Campbell completed 10-of-17 passes to help the Tigers build a 33-10 lead before Boston College scored two late touchdowns to make the final 33-26. When the final polls were released that season, the Tigers were ranked No. 14.
Campbell and the Tigers would climb higher in the polls during his senior season of 1983. Auburn finished the regular season with a 10-1 record and a No. 3 ranking. Auburn was matched against No. 8 Michigan in the Sugar Bowl.
Auburn topped the Wolverines 9-7, meanwhile No.1 Nebraska and No. 2 Texas both lost their bowl games. Many Auburn supporters and players were hoping that the Tigers would be named National Champions the next day when the final polls were announced.
"I thought we had won the National Championship," Campbell said. "But Jack Crowe, my quarterback coach, told me not to get too excited. He said you never know about polls. He told me to just wait and see. But, when I went to bed that night, I was convinced we had won it."
Campbell's joy was dashed the next day when the Miami Hurricanes, who had defeated Nebraska 31-30 in the Orange Bowl, were ranked No. 1 in both of the final polls. Nebraska was No. 2 while the Tigers remained at No. 3.

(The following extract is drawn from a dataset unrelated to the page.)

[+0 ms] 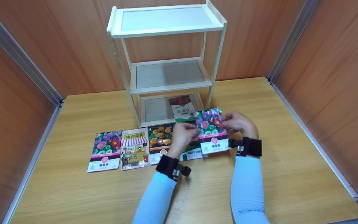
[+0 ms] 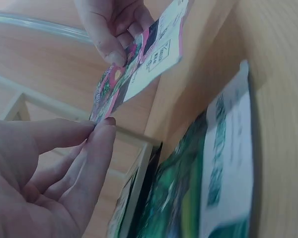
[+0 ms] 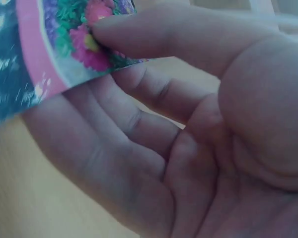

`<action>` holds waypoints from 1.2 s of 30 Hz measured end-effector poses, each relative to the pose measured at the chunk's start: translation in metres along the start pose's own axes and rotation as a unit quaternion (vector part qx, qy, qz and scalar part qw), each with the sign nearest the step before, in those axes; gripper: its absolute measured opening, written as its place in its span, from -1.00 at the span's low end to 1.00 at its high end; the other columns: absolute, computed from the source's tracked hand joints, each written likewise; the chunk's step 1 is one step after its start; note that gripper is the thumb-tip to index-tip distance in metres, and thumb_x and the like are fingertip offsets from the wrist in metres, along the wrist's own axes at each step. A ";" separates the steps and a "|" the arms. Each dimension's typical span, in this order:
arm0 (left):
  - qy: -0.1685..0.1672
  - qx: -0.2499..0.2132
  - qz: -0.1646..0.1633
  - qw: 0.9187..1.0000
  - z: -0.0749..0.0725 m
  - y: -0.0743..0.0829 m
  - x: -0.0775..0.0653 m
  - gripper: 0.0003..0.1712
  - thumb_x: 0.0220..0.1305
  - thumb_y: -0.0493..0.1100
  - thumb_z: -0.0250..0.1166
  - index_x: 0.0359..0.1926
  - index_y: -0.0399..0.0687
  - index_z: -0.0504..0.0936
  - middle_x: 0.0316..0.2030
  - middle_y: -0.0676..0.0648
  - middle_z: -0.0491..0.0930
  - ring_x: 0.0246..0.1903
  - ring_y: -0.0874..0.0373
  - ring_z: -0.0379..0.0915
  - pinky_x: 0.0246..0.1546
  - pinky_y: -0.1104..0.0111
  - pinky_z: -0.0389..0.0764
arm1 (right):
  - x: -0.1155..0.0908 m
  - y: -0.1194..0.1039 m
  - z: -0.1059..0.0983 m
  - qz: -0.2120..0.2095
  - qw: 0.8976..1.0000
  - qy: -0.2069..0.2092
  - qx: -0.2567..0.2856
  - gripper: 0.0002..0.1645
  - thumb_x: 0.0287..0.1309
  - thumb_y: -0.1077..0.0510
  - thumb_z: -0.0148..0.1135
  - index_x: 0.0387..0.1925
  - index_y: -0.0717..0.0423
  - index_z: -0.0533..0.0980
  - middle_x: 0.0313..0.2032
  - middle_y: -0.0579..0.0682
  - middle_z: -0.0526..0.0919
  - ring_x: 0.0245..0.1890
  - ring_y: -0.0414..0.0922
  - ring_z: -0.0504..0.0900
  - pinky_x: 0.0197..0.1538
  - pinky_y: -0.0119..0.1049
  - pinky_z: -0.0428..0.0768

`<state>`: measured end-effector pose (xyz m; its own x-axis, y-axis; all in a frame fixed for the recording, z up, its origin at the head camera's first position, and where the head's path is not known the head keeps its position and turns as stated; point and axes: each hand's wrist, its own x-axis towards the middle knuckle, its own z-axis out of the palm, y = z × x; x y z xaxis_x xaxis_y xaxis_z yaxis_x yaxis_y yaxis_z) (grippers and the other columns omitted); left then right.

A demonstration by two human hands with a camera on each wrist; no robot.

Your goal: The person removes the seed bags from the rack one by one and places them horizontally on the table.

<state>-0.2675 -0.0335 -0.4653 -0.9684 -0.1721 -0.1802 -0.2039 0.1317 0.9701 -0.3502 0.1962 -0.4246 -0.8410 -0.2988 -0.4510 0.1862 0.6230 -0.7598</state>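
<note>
A flower seed packet (image 1: 211, 130) with a pink band is held above the table between both hands. My right hand (image 1: 240, 123) pinches its right edge, thumb on the flower picture in the right wrist view. At the opposite edge, the thumb and fingertip of my left hand (image 1: 183, 135) pinch the packet, as the left wrist view shows. Below lies a green seed packet (image 1: 193, 153), partly covered by the hand and the held packet. Left of it are an orange-flower packet (image 1: 161, 140), a shop-picture packet (image 1: 135, 149) and another pink-banded packet (image 1: 105, 151).
A white three-tier shelf (image 1: 170, 88) stands at the back of the table (image 1: 73, 193). On its bottom tier a red-flower packet (image 1: 182, 109) leans or lies. Wood panels with metal edging (image 1: 29, 53) enclose the table's back and sides.
</note>
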 end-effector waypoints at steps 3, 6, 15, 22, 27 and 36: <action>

"I really felt we were more deserving," Campbell said. "Miami lost to Florida 28-3 and we beat Florida 28-21.
"I was recently told that the NCAA researched it and we played a tougher schedule than Miami. I think it shows we deserved the title."

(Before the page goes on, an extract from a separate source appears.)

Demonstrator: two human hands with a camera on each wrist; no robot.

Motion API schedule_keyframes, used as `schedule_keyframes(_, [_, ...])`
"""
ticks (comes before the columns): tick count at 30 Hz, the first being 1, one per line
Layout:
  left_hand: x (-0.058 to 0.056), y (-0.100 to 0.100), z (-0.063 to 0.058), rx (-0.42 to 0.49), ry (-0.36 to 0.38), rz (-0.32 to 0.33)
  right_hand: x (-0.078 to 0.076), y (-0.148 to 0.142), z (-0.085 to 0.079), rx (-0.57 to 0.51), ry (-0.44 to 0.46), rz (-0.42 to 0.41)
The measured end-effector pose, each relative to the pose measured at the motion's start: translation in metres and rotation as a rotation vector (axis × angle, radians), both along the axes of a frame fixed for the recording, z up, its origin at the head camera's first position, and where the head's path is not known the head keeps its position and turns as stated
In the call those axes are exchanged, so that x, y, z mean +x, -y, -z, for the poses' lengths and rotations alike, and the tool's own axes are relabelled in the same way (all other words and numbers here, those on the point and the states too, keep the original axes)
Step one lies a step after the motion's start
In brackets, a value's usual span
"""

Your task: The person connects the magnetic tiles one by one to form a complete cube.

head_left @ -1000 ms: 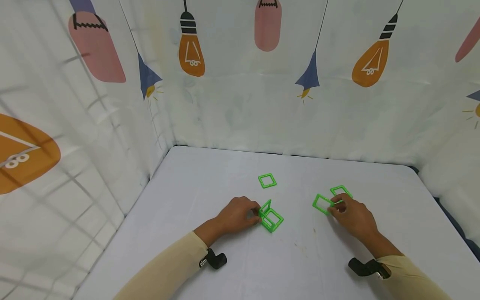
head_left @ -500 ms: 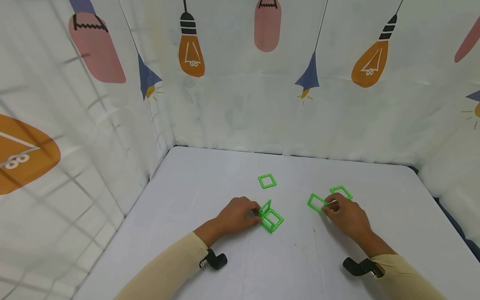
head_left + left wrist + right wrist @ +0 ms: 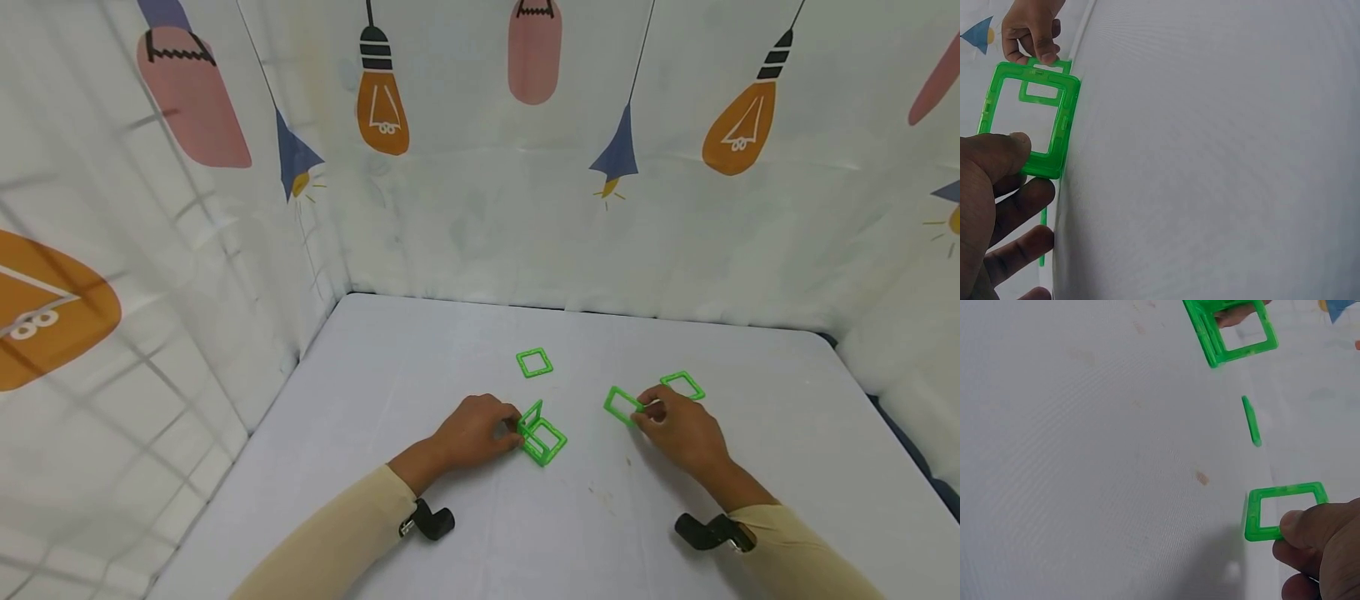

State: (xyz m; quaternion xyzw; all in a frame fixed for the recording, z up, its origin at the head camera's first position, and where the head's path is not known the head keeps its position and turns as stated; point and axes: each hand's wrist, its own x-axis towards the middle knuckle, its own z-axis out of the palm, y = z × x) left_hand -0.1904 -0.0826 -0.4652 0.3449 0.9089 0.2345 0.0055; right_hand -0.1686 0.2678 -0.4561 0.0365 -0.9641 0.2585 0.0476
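My left hand (image 3: 474,429) pinches the left side of a joined group of green square magnetic tiles (image 3: 553,452), with some standing up from the one that lies flat. In the left wrist view the thumb presses the lower corner of a tile frame (image 3: 1067,125) while the other fingers are spread below. My right hand (image 3: 686,432) pinches a single green square tile (image 3: 611,400) by its right edge, raised over the table to the right of the group. The right wrist view shows thumb and finger on that tile (image 3: 1252,515).
One loose green tile (image 3: 526,372) lies flat behind the joined group, and another tile (image 3: 693,395) lies just behind the right hand. A white cloth covers the table (image 3: 420,333). Printed white curtains (image 3: 465,225) rise along the back and left edges.
My right hand has moved left with its tile, toward the joined tiles, uncovering more of the loose tile behind it. The left hand and its tiles have stayed in place.
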Motion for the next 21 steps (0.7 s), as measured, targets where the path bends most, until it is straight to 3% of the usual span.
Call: schedule_keyframes(21, [0.0,-0.001,0.002,-0.011,-0.04,-0.001,-0.002,0.027,0.002,-0.007,0.007,-0.028])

After college, Campbell coached at the University of North Alabama for five years, two of those seasons serving as the team's offensive coordinator. Campbell, who has been married to wife Nancy for 16 years, then changed careers when he went into his present profession of selling life insurance.
He returned to the eye of Auburn fans when he provided color commentary on Pay-per-View television broadcasts of Tigers' games from 1994-98.
Campbell, who compiled a 20-4 record as starting quarterback at Auburn, remains a popular speaker on the banquet circuit in Alabama.
"I like to tell football stories," Campbell said. "The fans seem to want to hear about the '83 team the most."
Campbell, who won both games he started against Alabama, was astounded on a recent radio interview. The number of callers who had fond memories of his playing days caught him by surprise.
"I thought there would be one or two callers and the segment would end," Campbell said. "I had no idea so many people would call in and want to talk to me."
The segment lasted an hour. But more remarkable to Campbell were the callers who remembered details of the 1983 season when the Tigers came so close to a national title.